I am happy with my Smithy.


----------



## hitandmissman (Dec 3, 2007)

I have a smity AT300 the one before the 1220 I think, I bought in 1996. I have done nothing to the machine and am sadisfied with it. Does what I need to do. If I was to buy another machine now it would probly be another smithy but bigger model.


----------



## Graybeard (Dec 6, 2007)

I've been spending some time reading about the various models and their specifications when I came across this: http://www.shoptask.com/  I must say that it looks like an impressive bit of machinery...now to start saving my pennies...

Does anyone out there have any experience with the newere Shoptask bridge model?

Cliff.


----------



## tattoomike68 (Dec 6, 2007)

Graybeard  said:
			
		

> I've been spending some time reading about the various models and their specifications when I came across this: http://www.shoptask.com/  I must say that it looks like an impressive bit of machinery...now to start saving my pennies...
> 
> Does anyone out there have any experience with the newere Shoptask bridge model?
> 
> Cliff.



I have not used one but I find by the time you get into that price range you may as well get a bench mill with dovetail ways and a seperate lathe.

As Much as I like my smithy I wish I had more money at the time and got 2 machines and not One. changing them over is kind of a headache. I tend to get lazy and try to design everything to be done on the lathe so I dont have to set the mill up.

The Shoptask is known to be a fine machine. reseach it than call them with any questions.
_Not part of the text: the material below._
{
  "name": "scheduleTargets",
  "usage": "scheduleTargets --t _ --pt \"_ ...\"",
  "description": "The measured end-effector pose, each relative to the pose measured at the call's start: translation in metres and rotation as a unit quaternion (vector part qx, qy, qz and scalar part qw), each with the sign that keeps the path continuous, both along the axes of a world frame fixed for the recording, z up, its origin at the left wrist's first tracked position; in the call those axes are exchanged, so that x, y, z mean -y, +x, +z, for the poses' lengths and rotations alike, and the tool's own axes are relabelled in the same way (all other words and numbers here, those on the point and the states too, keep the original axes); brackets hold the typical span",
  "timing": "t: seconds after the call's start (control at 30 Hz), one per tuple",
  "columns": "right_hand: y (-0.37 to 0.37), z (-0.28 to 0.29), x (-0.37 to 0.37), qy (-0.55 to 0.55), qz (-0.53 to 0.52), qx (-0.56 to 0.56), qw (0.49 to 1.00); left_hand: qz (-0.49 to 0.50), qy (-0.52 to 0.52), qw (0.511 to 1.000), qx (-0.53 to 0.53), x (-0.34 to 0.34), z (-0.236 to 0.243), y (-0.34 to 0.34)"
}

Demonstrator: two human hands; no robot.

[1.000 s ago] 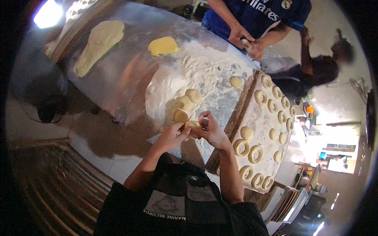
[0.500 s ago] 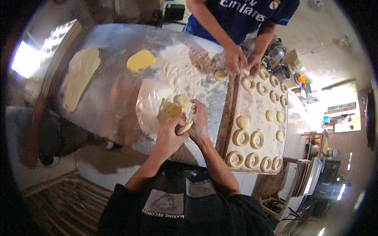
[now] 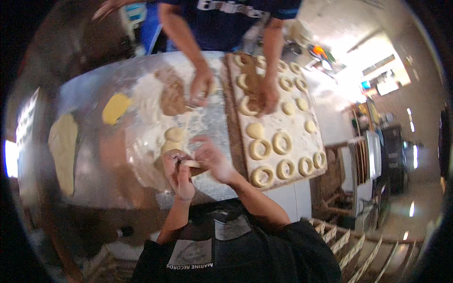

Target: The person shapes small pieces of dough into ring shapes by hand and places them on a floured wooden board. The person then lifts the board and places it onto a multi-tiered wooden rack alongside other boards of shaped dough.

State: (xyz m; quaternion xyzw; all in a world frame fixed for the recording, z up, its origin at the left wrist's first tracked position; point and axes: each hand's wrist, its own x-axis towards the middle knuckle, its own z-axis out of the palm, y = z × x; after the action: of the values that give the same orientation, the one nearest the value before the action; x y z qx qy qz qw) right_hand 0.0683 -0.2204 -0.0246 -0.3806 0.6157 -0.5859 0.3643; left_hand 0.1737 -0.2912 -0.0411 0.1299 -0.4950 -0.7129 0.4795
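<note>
My left hand (image 3: 178,177) pinches a small pale piece of dough (image 3: 191,163) between thumb and fingers, above the near edge of the metal table. Just to its right is my right hand (image 3: 216,161), blurred by motion, with its fingers stretched out and apart toward the dough; whether they touch it is hard to tell. Beyond my left hand sit a round dough ball (image 3: 174,134) and a second dough piece (image 3: 170,145), partly covered by my fingers. A clear plastic sheet (image 3: 139,162) lies beside them on the left.
A floured board (image 3: 264,122) with dough rings (image 3: 282,143) and rounds stands at the right. Across the table a co-worker's hands (image 3: 202,85) reach over the flour and board. Farther left lie a yellow slab (image 3: 116,108) and a long dough sheet (image 3: 63,151).
The view has shifted, so the table lies differently in it. My right hand has moved in closer to the dough piece. The co-worker's hands, earlier together over the board, are now apart.
</note>
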Motion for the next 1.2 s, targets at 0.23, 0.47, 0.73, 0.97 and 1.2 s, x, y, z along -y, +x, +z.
scheduleTargets --t 0.23,0.47,0.73,0.97,1.2 --pt "-0.035 0.014 -0.038 -0.062 -0.035 0.147 0.987 0.050 -0.231 0.934 0.270 -0.018 -0.030 -0.047" --pt "-0.080 0.008 -0.096 -0.051 -0.106 0.010 0.993 -0.005 -0.307 0.919 0.248 -0.073 0.004 -0.105" --pt "-0.145 0.031 -0.190 0.009 -0.152 0.106 0.983 -0.090 -0.340 0.894 0.276 -0.153 0.041 -0.185" --pt "-0.188 0.028 -0.258 -0.243 -0.215 0.299 0.897 -0.174 -0.321 0.876 0.316 -0.209 0.045 -0.236" --pt "-0.232 0.018 -0.299 -0.089 -0.228 0.100 0.964 -0.182 -0.382 0.834 0.353 -0.246 0.029 -0.285"
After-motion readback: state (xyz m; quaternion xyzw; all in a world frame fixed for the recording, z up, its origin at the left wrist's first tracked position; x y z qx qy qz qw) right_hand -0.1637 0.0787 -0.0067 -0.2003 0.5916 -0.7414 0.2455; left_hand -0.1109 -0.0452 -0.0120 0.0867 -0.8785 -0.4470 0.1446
I did that before I got my smithy and the people on the phone knew what I was asking and were very helpfull.

I see they hide the price on thier web site, thats about the ony bad thing I can say about them.

Another thing to think about is what it comes with, some outfits will sell you a machine with no chucks, no centers, no drillchuck for the tailstock,,,, than before long you have $5,000 into a machine to use it.

lots to think about.


----------



## Graybeard (Dec 7, 2007)

Yeah, the money does add up, and I have thought long and hard about individual machines, but space is my problem. We've down-sized and space is at a premium. No matter how I slice the pie it looks as if it comes out to the $5,000 neighborhood in order to be able do anything decent. You're oh-so-right about needing to check for tooling! Everyone seems to have the deal of the century which includes tooling packages - "all you'll ever need" - but the packages vary tremendously from a chuck, tool holder and a few cutters to some really impressive packages. Then there is the freight that few seem to address up front - as if the gear is going to walk into my garage by itself for nothing...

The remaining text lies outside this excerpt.